Analysis or thoughts about things which have finished

Spring 2013: The Shows that Matter

Valvrave

Valvrave has garnered lots of attention. I probably don’t need to describe it. I take it as further confirmation of my belief that the CE Gundam opening moves are now so familiar that they can be used as background.

Gargantia

So far Gargantia hasn’t been very good giant robot show, but I’ve been enjoying its fish-out-of-water plot. Mildly. Wouldn’t want to get too enthusiastic about something this forgettable.

Majestic Prince

An interesting one. It’s not very serious and absolutely has a parodic edge to it, but it’s also occasionally sombre. This probably won’t work for that many people, but I’m buying into it for now. Maybe it’s the surprisingly tentative opening song.

3DPD

The present age being one of petty, diminished things, all three use CG for their giant robots. I find the work in Gargantia least satisfying. Valvrave and Majestic have the advantage of setting at least some of their fighting against the more anodyne background of space. And Majestic‘s robots are plasticky, commercialised objects within the show’s own fiction, too.

Southern Cross

Really, the mecha show that matters most to me at present is Southern Cross. It’s fun and there’s no CG. And I like the Southern Cross Army’s body armour.

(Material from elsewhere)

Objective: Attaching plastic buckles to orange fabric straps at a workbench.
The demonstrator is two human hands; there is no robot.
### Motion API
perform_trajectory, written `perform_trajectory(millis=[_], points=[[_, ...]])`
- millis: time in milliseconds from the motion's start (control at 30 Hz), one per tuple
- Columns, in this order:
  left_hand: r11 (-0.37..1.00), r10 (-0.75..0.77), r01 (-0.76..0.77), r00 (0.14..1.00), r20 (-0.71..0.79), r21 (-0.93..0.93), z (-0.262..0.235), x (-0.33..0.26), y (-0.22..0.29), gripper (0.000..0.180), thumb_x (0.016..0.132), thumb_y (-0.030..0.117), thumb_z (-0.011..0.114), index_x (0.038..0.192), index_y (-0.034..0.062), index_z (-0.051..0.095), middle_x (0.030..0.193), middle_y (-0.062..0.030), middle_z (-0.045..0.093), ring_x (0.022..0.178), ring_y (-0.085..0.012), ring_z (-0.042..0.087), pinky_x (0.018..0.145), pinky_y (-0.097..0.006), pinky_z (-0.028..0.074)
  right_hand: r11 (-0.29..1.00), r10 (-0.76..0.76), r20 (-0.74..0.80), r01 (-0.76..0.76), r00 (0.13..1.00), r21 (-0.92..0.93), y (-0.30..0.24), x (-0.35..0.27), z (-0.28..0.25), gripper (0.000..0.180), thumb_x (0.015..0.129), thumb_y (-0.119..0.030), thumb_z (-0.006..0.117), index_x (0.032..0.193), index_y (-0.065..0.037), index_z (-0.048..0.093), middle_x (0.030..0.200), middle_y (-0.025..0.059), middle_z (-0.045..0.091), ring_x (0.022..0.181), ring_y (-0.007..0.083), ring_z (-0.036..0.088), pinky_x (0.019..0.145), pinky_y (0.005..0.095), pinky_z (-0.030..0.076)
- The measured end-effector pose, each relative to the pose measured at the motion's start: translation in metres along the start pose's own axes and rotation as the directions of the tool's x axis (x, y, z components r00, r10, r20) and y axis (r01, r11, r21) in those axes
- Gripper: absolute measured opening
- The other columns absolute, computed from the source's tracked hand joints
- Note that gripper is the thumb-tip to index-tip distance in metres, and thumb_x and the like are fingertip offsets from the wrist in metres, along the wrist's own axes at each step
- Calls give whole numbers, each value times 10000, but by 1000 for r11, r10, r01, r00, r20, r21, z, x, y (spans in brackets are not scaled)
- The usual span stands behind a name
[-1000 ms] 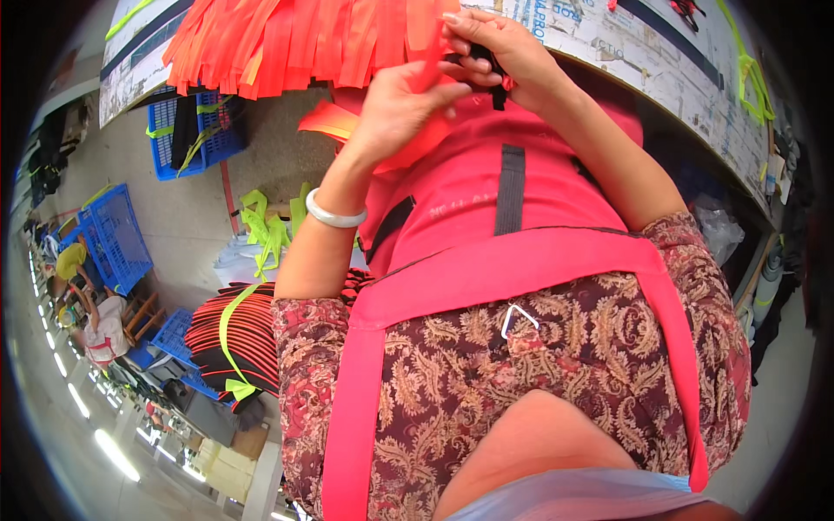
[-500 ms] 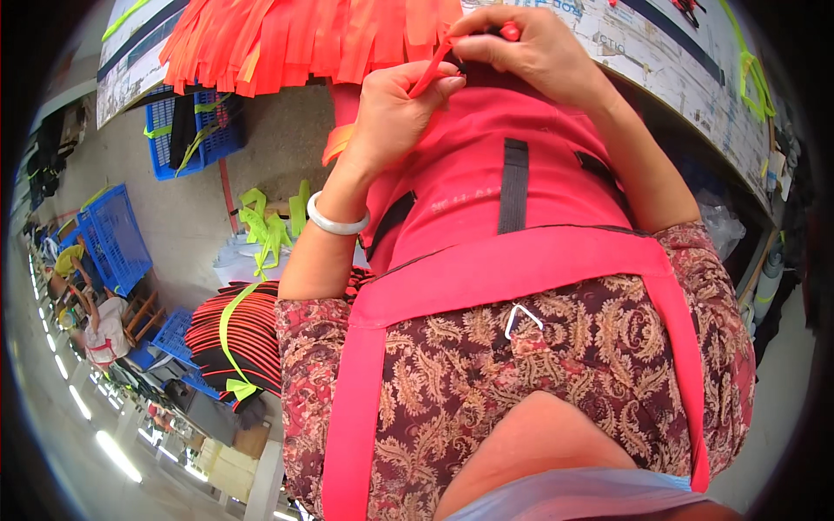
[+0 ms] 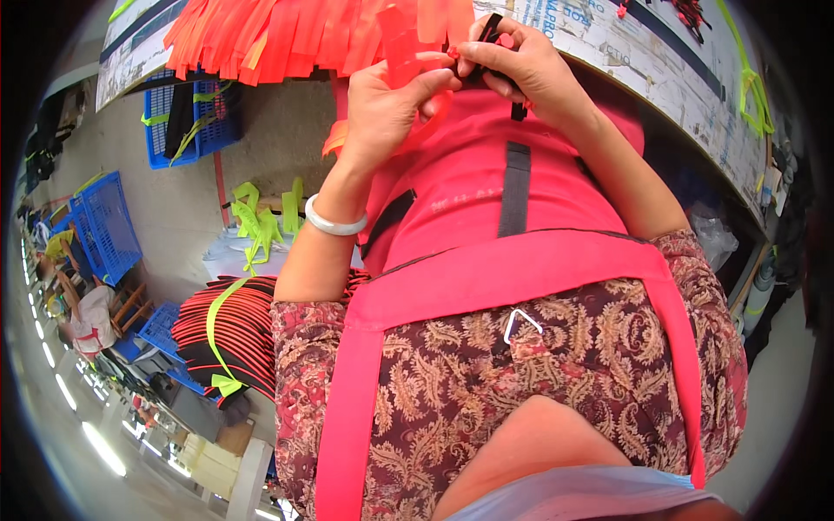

Jeanne investigates an alien ship

Little Witch Academia

Studio Trigger have now put their delightfully-animated confection on YouTube with English subtitles. There really aren’t many reasons not to watch it, unless you’re allergic to little witches. Or to academia.

I imagine someone somewhere is accusing it of being just animation for animation’s sake, about nothing.

I’m not sure being that is a problem. But thankfully that’s not a discussion we need to have, ‘cos LWA does have a subject. It’s not necessarily clever or (if you ask me) interesting, but it is appropriate to the project: it bounces craft-as-entertainment and pragmatic craft and craft-for-craft’s sake off each other and then synthesises them.

‘Mantles and sabres are so passé nowadays’

Writes ak of Mouretsu Pirates‘s first episode:

And of course the fact that Space Pirate Captain Harlock was referenced is good: the “password” that Ririka trades with her old friend is the very first line of the Harlock OP song.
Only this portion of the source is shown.